── Records provided ──

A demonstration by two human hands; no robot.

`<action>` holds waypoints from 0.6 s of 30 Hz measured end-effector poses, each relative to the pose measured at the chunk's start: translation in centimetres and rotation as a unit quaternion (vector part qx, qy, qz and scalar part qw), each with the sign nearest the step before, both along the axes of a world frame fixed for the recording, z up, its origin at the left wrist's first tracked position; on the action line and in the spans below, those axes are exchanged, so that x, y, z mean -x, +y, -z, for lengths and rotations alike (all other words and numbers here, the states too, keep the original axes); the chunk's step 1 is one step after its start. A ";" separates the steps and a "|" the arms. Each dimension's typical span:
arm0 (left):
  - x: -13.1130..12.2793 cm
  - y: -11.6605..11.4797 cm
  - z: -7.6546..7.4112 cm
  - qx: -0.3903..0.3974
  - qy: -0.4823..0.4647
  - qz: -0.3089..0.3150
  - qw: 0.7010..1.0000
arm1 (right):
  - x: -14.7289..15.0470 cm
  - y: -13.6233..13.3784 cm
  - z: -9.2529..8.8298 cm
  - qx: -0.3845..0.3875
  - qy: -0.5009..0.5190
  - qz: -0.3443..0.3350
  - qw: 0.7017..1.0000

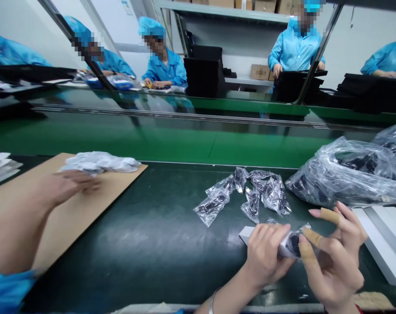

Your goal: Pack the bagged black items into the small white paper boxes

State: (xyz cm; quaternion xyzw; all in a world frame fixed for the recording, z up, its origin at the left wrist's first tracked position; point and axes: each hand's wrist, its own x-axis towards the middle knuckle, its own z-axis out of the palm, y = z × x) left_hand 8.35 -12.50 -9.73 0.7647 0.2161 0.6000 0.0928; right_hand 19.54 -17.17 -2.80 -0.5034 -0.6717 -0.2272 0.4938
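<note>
Left hand (266, 252) grips a white box (245, 234), right hand (338, 255) a bagged black item (294, 245), perhaps partly inside.

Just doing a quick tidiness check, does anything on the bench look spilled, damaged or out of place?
Nothing looks plainly damaged. The untidiest spot is the cluster of bagged cables on the dark green work surface: they lie at odd angles, some overlapping, outside the large clear bag. That may be normal.

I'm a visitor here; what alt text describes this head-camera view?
A person's left hand and right hand hold a plastic-wrapped dark item above a dark green work surface, near small clear packets. At left, another person's hand is over brown cardboard. Beyond are people in blue.
</note>
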 end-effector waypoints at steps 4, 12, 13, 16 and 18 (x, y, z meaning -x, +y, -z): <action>-0.2 -0.1 0.3 -0.032 0.002 -0.015 0.999 | 1.0 -0.5 1.3 -0.043 0.048 0.036 0.997; -0.7 -0.5 -0.6 -0.008 0.029 -0.049 0.998 | 1.7 0.8 4.3 -0.115 0.141 0.085 0.980; -0.7 -0.5 -0.7 -0.002 0.036 -0.052 0.998 | 1.6 0.8 4.5 -0.113 0.153 0.087 0.978; -0.7 -0.2 -0.7 0.012 0.033 -0.062 0.997 | 1.5 0.2 4.0 -0.084 0.177 0.093 0.976; -0.5 0.1 -0.7 0.033 0.012 -0.071 0.997 | 1.3 -0.4 3.3 -0.046 0.164 0.078 0.982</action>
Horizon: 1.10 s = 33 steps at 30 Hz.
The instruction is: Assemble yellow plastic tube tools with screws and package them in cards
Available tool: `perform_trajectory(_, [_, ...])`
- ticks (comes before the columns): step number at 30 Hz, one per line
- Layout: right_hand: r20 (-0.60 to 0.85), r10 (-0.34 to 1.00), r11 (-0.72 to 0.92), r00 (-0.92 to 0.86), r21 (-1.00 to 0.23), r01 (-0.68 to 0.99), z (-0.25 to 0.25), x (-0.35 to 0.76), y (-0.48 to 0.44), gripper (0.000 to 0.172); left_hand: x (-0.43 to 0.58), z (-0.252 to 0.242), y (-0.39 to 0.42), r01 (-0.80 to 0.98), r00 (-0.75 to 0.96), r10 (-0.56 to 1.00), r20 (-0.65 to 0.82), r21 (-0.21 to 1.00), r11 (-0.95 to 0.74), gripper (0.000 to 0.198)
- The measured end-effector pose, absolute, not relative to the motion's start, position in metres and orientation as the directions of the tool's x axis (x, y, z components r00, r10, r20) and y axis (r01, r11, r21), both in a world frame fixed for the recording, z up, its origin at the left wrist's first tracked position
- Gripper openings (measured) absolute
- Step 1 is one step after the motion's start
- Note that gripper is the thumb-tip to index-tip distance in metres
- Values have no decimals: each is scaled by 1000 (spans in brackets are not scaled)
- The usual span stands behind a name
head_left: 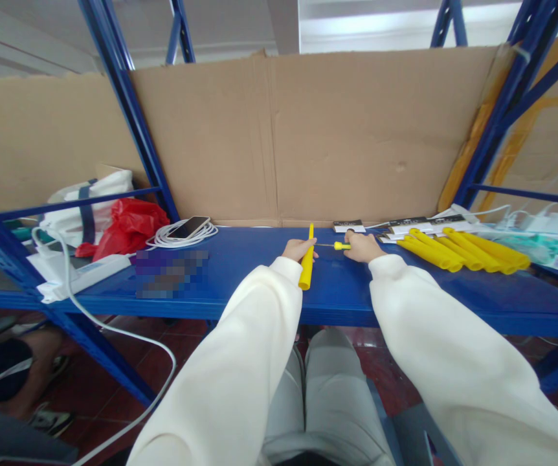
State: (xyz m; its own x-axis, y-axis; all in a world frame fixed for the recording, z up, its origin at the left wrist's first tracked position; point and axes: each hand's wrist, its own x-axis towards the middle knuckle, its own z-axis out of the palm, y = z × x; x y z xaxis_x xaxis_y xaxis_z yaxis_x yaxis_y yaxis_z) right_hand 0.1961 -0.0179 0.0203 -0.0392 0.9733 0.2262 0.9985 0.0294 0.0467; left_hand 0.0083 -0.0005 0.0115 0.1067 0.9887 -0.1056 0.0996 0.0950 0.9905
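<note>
My left hand (296, 248) is closed around a long yellow tapered tube (307, 264), which stands nearly upright on the blue shelf (240, 272). My right hand (362, 246) grips a small screwdriver with a yellow handle (341, 246), its thin metal shaft pointing left toward the tube. Both arms wear white sleeves. A row of several more yellow tubes (458, 251) lies on the shelf to the right of my right hand.
A phone on a coiled white cable (185, 231), a red bag (128, 226), a white bag and a power strip (82, 275) lie at left. Small black-and-white boxes (408, 225) and cables sit at the back right. Cardboard (318, 136) backs the shelf. Another person's legs show at lower left.
</note>
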Motion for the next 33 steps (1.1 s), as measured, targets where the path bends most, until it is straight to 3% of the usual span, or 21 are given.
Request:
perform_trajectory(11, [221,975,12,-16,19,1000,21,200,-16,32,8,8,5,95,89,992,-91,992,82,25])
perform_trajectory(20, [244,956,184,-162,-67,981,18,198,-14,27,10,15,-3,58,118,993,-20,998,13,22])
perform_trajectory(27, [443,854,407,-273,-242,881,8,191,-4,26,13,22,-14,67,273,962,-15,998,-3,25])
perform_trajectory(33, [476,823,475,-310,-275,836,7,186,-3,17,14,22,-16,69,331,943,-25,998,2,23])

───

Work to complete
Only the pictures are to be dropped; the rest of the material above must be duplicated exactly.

Reply
A demonstration by two human hands; no robot.

`<action>` holds waypoints from 0.6 s of 30 Hz measured end-effector poses, each relative to the pose measured at the chunk's start: translation in centimetres and rotation as a unit quaternion (vector part qx, qy, qz and scalar part qw), each with the sign nearest the step before, both along the axes of a world frame fixed for the recording, z up, its origin at the left wrist's first tracked position; on the action line and in the spans below, those axes are exchanged, so that x, y, z mean -x, +y, -z, for lengths and rotations alike (all other words and numbers here, the states too, keep the original axes); the chunk's step 1 is one step after its start. A ";" separates the steps and a "|" the arms. Each dimension's typical span:
arm0 (left):
  - x: -13.1130..12.2793 cm
  - y: -11.6605..11.4797 cm
  - z: -7.6546..7.4112 cm
  - qx: -0.3903..0.3974
  - qy: -0.4823..0.4647
  - qz: -0.3089..0.3150
  - qw: 0.7010..1.0000
arm1 (right):
  - x: -14.7289..15.0470 cm
  - y: -13.6233..13.3784 cm
  - z: -9.2529..8.8298 cm
  - qx: -0.3845..0.3875
  - qy: -0.5009..0.5190
  - qz: -0.3443..0.3350
  - qw: 0.7017..1.0000


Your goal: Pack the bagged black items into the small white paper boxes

State: (xyz cm; quaternion xyzw; all in a world frame fixed for the recording, z up, its origin at the left wrist's first tracked position; point and axes: each hand's wrist, its own x-axis towards the middle knuckle, its own z-axis out of the palm, y = z × x) left_hand 8.35 -12.50 -9.73 0.7647 0.2161 0.6000 0.0928; right_hand 19.54 -17.17 -2.80 -0.5034 -0.6717 -0.2272 0.4938
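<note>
Left hand (266, 252) grips a white box (245, 234), right hand (338, 255) a bagged black item (294, 245), perhaps partly inside.

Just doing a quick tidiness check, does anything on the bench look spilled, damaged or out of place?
Nothing looks plainly damaged. The untidiest spot is the cluster of bagged cables on the dark green work surface: they lie at odd angles, some overlapping, outside the large clear bag. That may be normal.

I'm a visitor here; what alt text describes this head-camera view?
A person's left hand and right hand hold a plastic-wrapped dark item above a dark green work surface, near small clear packets. At left, another person's hand is over brown cardboard. Beyond are people in blue.
</note>
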 end-effector waypoints at steps 4, 12, 13, 16 and 18 (x, y, z meaning -x, +y, -z): <action>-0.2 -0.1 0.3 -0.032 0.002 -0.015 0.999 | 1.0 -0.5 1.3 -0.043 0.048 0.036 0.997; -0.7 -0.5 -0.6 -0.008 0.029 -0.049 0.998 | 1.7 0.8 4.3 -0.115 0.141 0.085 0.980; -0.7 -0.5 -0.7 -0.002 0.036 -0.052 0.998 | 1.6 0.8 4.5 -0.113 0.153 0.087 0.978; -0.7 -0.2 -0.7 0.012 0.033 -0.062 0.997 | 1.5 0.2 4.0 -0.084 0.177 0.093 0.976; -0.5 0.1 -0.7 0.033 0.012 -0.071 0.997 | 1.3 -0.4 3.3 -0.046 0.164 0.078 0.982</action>
Horizon: 1.10 s = 33 steps at 30 Hz.
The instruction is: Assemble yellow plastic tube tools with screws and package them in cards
Available tool: `perform_trajectory(_, [_, ...])`
- ticks (comes before the columns): step number at 30 Hz, one per line
- Layout: right_hand: r20 (-0.60 to 0.85), r10 (-0.34 to 1.00), r11 (-0.72 to 0.92), r00 (-0.92 to 0.86), r21 (-1.00 to 0.23), r01 (-0.68 to 0.99), z (-0.25 to 0.25), x (-0.35 to 0.76), y (-0.48 to 0.44), gripper (0.000 to 0.172); left_hand: x (-0.43 to 0.58), z (-0.252 to 0.242), y (-0.39 to 0.42), r01 (-0.80 to 0.98), r00 (-0.75 to 0.96), r10 (-0.56 to 1.00), r20 (-0.65 to 0.82), r21 (-0.21 to 1.00), r11 (-0.95 to 0.74), gripper (0.000 to 0.198)
- The measured end-effector pose, absolute, not relative to the motion's start, position in metres and orientation as the directions of the tool's x axis (x, y, z components r00, r10, r20) and y axis (r01, r11, r21), both in a world frame fixed for the recording, z up, its origin at the left wrist's first tracked position
- Gripper openings (measured) absolute
- Step 1 is one step after the motion's start
- Note that gripper is the thumb-tip to index-tip distance in metres
- Values have no decimals: each is scaled by 1000 (spans in brackets are not scaled)
- The usual span stands behind a name
head_left: 
State: (xyz m; its own x-axis, y-axis; all in a world frame fixed for the recording, z up, its origin at the left wrist's first tracked position; point and axes: each hand's wrist, its own x-axis towards the middle knuckle, its own z-axis out of the palm, y = z × x; x y z xaxis_x xaxis_y xaxis_z yaxis_x yaxis_y yaxis_z) right_hand 0.1961 -0.0179 0.0203 -0.0392 0.9733 0.2262 0.9985 0.0294 0.0467; left_hand 0.0083 -0.0005 0.0115 0.1067 0.9887 -0.1056 0.0996 0.0950 0.9905
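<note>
My left hand (296, 248) is closed around a long yellow tapered tube (307, 264), which stands nearly upright on the blue shelf (240, 272). My right hand (362, 246) grips a small screwdriver with a yellow handle (341, 246), its thin metal shaft pointing left toward the tube. Both arms wear white sleeves. A row of several more yellow tubes (458, 251) lies on the shelf to the right of my right hand.
A phone on a coiled white cable (185, 231), a red bag (128, 226), a white bag and a power strip (82, 275) lie at left. Small black-and-white boxes (408, 225) and cables sit at the back right. Cardboard (318, 136) backs the shelf. Another person's legs show at lower left.
</note>
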Motion for the next 33 steps (1.1 s), as measured, targets where the path bends most, until it is straight to 3% of the usual span, or 21 are given.
Request:
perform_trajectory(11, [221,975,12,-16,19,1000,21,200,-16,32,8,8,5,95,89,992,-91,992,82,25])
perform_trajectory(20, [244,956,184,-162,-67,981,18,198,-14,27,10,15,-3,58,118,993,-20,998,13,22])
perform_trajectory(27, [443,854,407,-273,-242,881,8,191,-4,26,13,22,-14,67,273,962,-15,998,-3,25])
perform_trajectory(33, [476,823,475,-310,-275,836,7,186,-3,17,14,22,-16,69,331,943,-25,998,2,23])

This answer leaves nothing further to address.